Write out all of the lines below, exactly and completely.
· · · · ·
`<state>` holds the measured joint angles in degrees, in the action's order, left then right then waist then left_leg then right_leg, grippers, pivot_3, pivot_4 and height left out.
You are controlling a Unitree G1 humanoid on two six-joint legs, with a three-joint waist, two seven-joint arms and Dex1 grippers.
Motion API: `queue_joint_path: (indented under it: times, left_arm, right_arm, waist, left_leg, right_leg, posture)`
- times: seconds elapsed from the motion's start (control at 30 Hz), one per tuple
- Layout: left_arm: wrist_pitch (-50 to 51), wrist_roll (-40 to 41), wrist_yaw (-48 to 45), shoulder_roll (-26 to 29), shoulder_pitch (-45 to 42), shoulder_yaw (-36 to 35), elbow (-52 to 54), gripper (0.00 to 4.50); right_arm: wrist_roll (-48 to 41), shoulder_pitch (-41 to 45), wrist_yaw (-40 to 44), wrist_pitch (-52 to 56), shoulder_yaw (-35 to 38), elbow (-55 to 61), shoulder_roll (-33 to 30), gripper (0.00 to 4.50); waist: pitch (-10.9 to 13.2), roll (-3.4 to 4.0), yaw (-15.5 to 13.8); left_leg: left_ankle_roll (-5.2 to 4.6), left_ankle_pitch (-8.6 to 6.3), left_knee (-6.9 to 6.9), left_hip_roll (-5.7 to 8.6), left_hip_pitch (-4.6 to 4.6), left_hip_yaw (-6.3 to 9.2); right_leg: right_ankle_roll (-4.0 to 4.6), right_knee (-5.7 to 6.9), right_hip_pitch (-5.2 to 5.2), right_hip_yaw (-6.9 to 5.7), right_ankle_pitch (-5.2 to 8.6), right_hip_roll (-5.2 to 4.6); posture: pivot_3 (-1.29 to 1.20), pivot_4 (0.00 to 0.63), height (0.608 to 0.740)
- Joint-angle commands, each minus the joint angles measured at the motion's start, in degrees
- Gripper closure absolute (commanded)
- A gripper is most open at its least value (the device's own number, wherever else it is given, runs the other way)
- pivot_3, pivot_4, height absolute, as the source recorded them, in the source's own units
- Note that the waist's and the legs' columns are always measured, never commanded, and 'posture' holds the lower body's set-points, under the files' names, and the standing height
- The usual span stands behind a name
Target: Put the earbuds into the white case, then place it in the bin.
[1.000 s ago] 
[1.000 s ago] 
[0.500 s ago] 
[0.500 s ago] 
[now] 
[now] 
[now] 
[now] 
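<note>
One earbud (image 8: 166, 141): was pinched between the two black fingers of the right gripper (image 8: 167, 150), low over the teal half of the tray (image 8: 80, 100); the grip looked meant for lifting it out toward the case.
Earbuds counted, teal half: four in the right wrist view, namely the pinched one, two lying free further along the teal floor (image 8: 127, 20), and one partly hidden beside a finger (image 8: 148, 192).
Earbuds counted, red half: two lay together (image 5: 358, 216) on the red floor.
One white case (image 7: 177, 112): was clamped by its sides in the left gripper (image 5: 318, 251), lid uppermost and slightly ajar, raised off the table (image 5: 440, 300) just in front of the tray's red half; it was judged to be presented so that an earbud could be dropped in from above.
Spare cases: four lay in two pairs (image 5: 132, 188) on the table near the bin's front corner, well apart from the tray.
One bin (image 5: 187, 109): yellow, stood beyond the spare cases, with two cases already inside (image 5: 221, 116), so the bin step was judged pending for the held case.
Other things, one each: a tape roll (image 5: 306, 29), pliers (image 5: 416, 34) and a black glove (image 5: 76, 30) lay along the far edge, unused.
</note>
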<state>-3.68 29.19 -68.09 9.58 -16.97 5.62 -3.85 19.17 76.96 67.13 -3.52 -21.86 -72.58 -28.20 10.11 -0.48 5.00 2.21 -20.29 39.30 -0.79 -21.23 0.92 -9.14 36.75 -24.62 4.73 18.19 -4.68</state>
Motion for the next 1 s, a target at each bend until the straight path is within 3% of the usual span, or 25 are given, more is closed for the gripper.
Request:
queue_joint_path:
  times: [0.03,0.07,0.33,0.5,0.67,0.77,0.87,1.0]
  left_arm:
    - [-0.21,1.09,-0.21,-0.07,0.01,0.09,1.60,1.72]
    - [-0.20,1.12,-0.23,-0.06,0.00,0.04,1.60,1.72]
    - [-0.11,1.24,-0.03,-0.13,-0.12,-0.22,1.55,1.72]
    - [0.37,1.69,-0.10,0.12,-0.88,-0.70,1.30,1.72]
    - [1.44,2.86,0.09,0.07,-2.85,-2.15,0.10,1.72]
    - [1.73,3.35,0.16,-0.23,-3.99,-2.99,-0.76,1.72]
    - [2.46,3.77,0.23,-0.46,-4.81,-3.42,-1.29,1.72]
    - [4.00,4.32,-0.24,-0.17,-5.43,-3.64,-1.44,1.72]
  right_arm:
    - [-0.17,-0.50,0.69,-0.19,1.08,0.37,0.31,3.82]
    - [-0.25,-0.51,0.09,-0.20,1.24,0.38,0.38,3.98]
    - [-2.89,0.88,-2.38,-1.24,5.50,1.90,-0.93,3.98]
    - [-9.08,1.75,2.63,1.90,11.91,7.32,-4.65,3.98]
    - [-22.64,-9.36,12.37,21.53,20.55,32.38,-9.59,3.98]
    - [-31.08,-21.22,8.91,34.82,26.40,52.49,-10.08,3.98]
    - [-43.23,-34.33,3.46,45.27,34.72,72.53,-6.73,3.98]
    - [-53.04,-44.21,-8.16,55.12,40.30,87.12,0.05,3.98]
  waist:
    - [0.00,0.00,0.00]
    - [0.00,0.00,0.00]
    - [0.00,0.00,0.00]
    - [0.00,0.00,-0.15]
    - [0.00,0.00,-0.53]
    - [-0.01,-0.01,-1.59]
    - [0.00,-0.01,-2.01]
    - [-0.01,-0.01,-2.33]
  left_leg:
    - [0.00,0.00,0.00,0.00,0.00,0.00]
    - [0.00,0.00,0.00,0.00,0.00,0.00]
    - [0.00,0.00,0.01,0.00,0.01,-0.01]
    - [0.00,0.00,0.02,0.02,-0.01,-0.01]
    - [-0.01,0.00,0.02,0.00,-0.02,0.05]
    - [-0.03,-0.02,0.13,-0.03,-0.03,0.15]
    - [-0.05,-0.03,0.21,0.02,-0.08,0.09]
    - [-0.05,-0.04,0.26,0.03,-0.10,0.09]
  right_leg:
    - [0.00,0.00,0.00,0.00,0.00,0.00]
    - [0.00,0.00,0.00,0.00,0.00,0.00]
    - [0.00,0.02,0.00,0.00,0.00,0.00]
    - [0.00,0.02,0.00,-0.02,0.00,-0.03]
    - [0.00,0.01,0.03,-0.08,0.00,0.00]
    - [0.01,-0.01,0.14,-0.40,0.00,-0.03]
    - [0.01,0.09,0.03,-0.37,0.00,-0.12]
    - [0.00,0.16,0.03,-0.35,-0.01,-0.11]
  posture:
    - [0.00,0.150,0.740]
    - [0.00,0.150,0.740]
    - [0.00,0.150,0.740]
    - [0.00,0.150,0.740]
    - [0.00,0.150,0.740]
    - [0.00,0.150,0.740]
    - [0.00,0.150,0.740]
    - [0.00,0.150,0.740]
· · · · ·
**Result:**
`<state>` holds the measured joint angles in degrees, in the action's order, left then right then waist then left_leg then right_leg, grippers, pivot_3, pivot_4 and height left out.
You are controlling a Unitree G1 humanoid on two six-joint legs, with a three-joint waist, two seven-joint arms and Dex1 grippers.
Motion API: `queue_joint_path: (indented under it: times, left_arm, right_arm, waist, left_leg, right_leg, posture)`
- times: seconds elapsed from the motion's start (control at 30 Hz), one per tuple
- Layout: left_arm: wrist_pitch (-50 to 51), wrist_roll (-40 to 41), wrist_yaw (-48 to 45), shoulder_roll (-26 to 29), shoulder_pitch (-45 to 42), shoulder_yaw (-36 to 35), elbow (-52 to 54), gripper (0.00 to 4.50); right_arm: wrist_roll (-48 to 41), shoulder_pitch (-41 to 45), wrist_yaw (-40 to 44), wrist_pitch (-52 to 56), shoulder_yaw (-35 to 38), elbow (-55 to 61), shoulder_roll (-33 to 30), gripper (0.00 to 4.50); waist: pitch (-10.9 to 13.2), roll (-3.4 to 4.0), yaw (-15.5 to 13.8); left_leg: left_ankle_roll (-5.2 to 4.6), left_ankle_pitch (-8.6 to 6.3), left_knee (-6.9 to 6.9), left_hip_roll (-5.7 to 8.6), left_hip_pitch (-4.6 to 4.6), left_hip_yaw (-6.3 to 9.2); right_leg: right_ankle_roll (-4.0 to 4.6), right_knee (-5.7 to 6.9), right_hip_pitch (-5.2 to 5.2), right_hip_yaw (-6.9 to 5.7), right_ankle_pitch (-5.2 to 8.6), right_hip_roll (-5.2 to 4.6); posture: pivot_3 (-1.29 to 1.20), pivot_4 (0.00 to 0.63), height (0.608 to 0.740)
- Joint-angle commands, each minus the joint angles measured at the motion's start, in degrees
- Gripper closure absolute (commanded)
- A gripper is most open at its least value (the device's own number, wherever else it is given, runs the other way)
- pivot_3, pivot_4, height absolute, as the source recorded them, in the source's own units
- Note that the waist's and the legs' columns are always measured, never commanded, and 'posture' holds the lower body's set-points, under the files' names, and the standing height
- The usual span stands behind a name
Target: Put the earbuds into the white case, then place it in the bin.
[1.000 s ago] 
[1.000 s ago] 
[0.500 s ago] 
[0.500 s ago] 
[now] 
[now] 
[now] 
[now] 
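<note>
One earbud (image 8: 166, 141): was pinched between the two black fingers of the right gripper (image 8: 167, 150), low over the teal half of the tray (image 8: 80, 100); the grip looked meant for lifting it out toward the case.
Earbuds counted, teal half: four in the right wrist view, namely the pinched one, two lying free further along the teal floor (image 8: 127, 20), and one partly hidden beside a finger (image 8: 148, 192).
Earbuds counted, red half: two lay together (image 5: 358, 216) on the red floor.
One white case (image 7: 177, 112): was clamped by its sides in the left gripper (image 5: 318, 251), lid uppermost and slightly ajar, raised off the table (image 5: 440, 300) just in front of the tray's red half; it was judged to be presented so that an earbud could be dropped in from above.
Spare cases: four lay in two pairs (image 5: 132, 188) on the table near the bin's front corner, well apart from the tray.
One bin (image 5: 187, 109): yellow, stood beyond the spare cases, with two cases already inside (image 5: 221, 116), so the bin step was judged pending for the held case.
Other things, one each: a tape roll (image 5: 306, 29), pliers (image 5: 416, 34) and a black glove (image 5: 76, 30) lay along the far edge, unused.
</note>
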<state>-3.68 29.19 -68.09 9.58 -16.97 5.62 -3.85 19.17 76.96 67.13 -3.52 -21.86 -72.58 -28.20 10.11 -0.48 5.00 2.21 -20.29 39.30 -0.79 -21.23 0.92 -9.14 36.75 -24.62 4.73 18.19 -4.68</state>
Motion for the next 1 s, a target at each bend until the straight path is within 3% of the usual span, or 25 are given, more is closed for the gripper.
Request:
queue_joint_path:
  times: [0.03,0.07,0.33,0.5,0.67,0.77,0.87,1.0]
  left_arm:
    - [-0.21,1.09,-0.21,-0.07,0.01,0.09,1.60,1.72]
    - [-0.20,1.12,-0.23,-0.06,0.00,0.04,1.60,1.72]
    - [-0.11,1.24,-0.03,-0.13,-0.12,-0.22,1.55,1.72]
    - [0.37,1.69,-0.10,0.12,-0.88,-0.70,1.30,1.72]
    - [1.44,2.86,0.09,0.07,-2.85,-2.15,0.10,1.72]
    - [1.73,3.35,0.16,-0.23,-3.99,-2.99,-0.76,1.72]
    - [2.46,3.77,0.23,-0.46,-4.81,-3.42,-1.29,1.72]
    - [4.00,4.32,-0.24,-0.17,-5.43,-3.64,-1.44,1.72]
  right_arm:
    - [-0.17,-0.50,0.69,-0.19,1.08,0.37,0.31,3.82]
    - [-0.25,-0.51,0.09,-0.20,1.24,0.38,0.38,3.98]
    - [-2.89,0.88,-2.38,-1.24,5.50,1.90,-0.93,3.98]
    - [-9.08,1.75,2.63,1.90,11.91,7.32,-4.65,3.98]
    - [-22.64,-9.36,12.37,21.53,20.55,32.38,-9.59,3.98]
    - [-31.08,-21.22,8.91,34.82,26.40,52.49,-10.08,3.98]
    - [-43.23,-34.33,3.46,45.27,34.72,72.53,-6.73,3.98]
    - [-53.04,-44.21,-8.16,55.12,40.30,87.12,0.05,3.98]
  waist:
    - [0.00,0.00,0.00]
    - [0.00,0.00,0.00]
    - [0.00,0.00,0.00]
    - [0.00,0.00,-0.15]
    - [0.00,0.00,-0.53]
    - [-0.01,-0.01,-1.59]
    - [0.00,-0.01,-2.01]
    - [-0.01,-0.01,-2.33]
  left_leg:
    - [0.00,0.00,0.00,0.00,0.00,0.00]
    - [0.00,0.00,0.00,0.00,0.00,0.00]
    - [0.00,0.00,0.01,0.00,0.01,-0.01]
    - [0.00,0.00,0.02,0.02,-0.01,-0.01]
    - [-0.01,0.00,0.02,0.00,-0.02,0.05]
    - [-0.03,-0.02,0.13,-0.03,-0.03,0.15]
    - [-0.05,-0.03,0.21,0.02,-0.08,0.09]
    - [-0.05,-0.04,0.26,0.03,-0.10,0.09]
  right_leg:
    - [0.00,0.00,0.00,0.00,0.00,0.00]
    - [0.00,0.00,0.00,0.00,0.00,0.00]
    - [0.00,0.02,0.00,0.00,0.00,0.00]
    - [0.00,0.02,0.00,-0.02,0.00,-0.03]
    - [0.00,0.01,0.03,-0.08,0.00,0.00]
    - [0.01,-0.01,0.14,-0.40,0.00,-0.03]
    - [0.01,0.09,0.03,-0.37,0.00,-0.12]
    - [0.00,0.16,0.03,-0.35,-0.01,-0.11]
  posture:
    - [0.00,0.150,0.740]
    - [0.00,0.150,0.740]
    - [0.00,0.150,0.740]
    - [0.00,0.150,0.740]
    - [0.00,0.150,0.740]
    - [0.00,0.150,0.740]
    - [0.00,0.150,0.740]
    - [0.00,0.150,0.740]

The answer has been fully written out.